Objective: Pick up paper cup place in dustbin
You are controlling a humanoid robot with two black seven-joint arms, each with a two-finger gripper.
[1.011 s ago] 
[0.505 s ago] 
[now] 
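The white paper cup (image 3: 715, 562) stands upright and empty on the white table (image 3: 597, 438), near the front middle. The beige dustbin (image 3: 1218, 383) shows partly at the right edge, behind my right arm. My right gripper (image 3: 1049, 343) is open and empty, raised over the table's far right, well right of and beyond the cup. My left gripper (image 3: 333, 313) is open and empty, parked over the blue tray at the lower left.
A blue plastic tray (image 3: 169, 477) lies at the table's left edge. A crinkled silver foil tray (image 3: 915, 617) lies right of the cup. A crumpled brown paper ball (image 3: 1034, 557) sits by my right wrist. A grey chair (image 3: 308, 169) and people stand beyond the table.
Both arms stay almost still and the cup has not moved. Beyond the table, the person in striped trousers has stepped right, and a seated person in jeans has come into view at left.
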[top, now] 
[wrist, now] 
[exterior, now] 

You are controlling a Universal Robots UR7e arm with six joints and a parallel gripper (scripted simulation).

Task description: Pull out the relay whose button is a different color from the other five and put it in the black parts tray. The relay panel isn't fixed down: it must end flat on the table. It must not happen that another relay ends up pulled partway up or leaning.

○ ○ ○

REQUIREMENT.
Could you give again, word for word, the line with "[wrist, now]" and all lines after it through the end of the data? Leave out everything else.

SOLUTION.
[wrist, now] 
[exterior, now] 

You are controlling a Universal Robots UR7e arm with six joints and a parallel gripper (scripted simulation).

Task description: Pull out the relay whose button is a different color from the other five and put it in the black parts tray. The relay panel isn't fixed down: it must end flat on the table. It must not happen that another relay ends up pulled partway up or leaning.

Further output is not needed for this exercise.